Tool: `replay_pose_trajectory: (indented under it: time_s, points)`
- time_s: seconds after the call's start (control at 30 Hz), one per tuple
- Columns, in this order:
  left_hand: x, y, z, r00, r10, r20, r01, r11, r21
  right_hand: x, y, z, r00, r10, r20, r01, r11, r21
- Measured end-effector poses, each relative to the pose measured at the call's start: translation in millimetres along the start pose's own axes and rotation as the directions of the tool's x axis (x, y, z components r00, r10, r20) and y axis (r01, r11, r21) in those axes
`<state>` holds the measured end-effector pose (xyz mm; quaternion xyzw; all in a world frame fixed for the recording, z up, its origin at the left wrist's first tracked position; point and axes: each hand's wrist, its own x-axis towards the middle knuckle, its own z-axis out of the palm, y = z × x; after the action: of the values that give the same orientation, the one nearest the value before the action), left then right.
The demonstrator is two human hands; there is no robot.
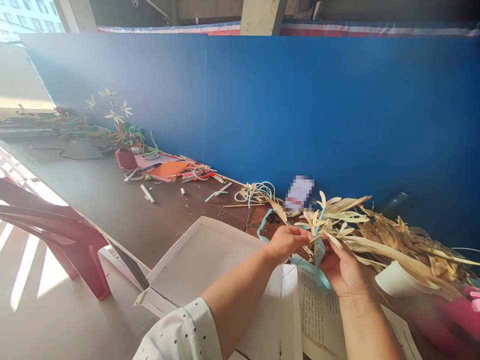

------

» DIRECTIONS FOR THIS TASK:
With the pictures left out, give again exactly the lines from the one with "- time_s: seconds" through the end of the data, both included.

» SOLUTION TO THIS EXERCISE:
- time_s: seconds after the call's start (control at 30 Hz), one per tuple
- Columns, in this order:
  left_hand: x, y, z, r00, r10, r20, r01, r11, r21
  right_hand: x, y, z, r00, r10, r20, r01, r11, r21
- Measured end-effector poses, each relative to the pose measured at the call's start: translation in millimetres along the start pose's own axes and rotation as the directions of the tool's x axis (x, y, z components r00, r10, r20) and y axis (r01, r11, r21) in those axes
`<state>` holds the measured end-effector pose (xyz mm; quaternion xyzw; all in a world frame fixed for the recording, z up, its origin at the left wrist's first tracked position; point and axes: each hand's wrist, its own x-axis towards the middle knuckle, its own z-axis out of the palm, y = z × x; after the action: of the values that give the same orientation, the one nearest the value before the action), left then right.
The demonstrator is two human hands; there is no robot.

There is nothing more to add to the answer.